Dick Samp Memorial Park may be getting some upgrades soon that are likely to please pickleball players in Lake Havasu City.
The park currently has four pickleball courts, which were paid for and built by the city in 2017. Rising demand for places to play the fast-growing sport now requires eight additional courts to be built.
The upgrades to the park that are proposed in the the Capital Improvement Plan would include new parking and additional lighting along with the new set of courts. The proposed CIP is awaiting approval by the City Council before it’s set in stone.
In April, the city agreed to fund the new courts, providing that the Lake Havasu CIty Pickleball Association put $100,000 toward the cost.
“That was huge, that $100,000. They weren’t even going to put us in the budget,” said Rodney Windhorst, public relations chairman of LHCPBA. “When we told them that we had these funds, they said no one has ever asked for something and actually given funds for it.”
The total funding necessary for the project, as outlined in the proposed CIP, is $713,750, including the $100,000 to be collected by the LHCPBA. Its estimated completion time would be one year.
To raise funds for future court construction, LHCPBA created the nonprofit organization Lake Havasu Courts, allowing them to raise money using tax-advantaged donations.

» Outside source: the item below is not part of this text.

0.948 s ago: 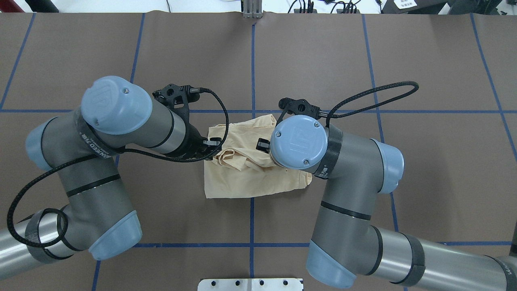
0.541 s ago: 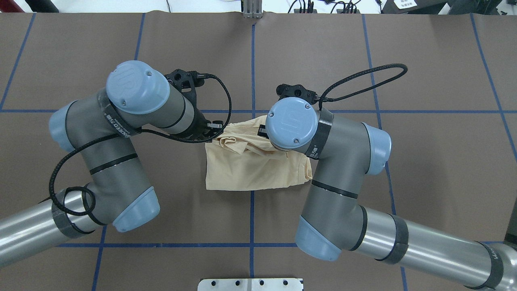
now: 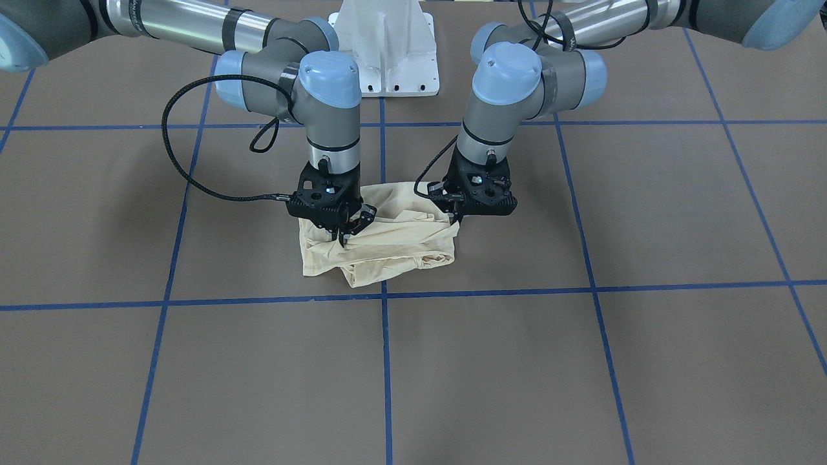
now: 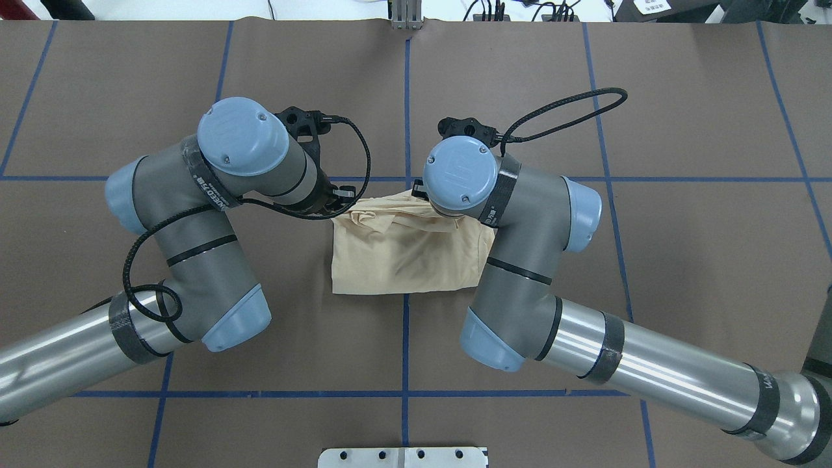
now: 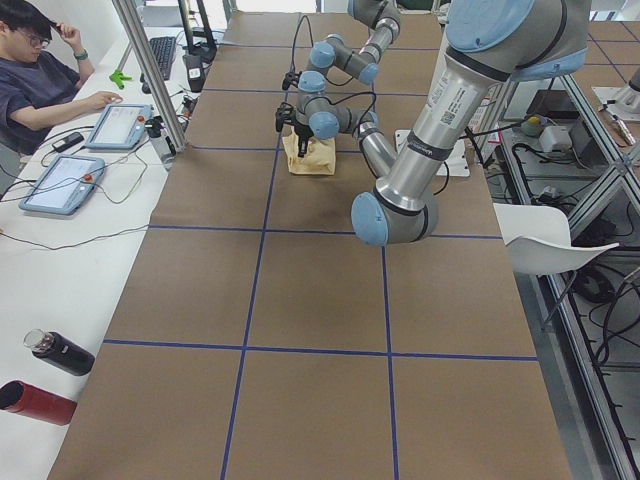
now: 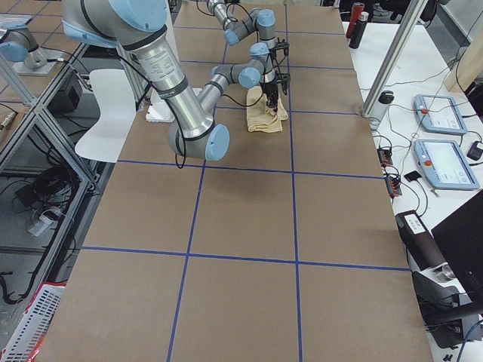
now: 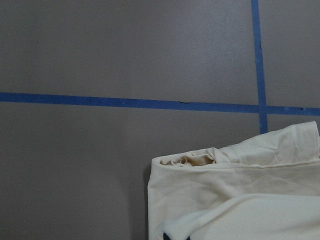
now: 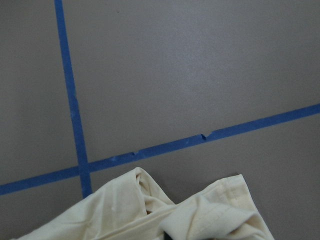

They’re on trend to hit their goal, and still looking for donations. They hope to raise the necessary money by July. As of this week, they’re close to $76 thousand, according to LHCPBA Resources Committee Chair Janie Morris.
“There’s a lot of amenities that go with it that we pay for ourselves as an association, like bleachers,” Morris said. She’s in charge of handling the community donations, and she visits with businesses and community members that might be interested in helping out on behalf of the association.
With such a large pickleball presence in Lake Havasu City, and with the sport itself growing nationwide, the demand for more space to play is great. While the current courts at Dick Samp Memorial Park were certainly celebrated, they still didn’t meet the demand.
“The minute they were done, we were already overcrowded,” Morris said. “People line up and wait for 30 minutes just to get on a court, to play one game, and then they have to rotate back in again.”
As far as public courts in Lake Havasu City go, Windhorst said, “This is it.”
Windhorst also pointed out the benefits of having places to play for visitors, some of which specifically plan stops on their road trips based on where pickleball courts are easily accessible — including Windhorst himself and his wife, Morris.
He said, “Bringing people in for pickleball, which is huge right now — that can bring a lot of people into this city, and they spend money, and everybody benefits.”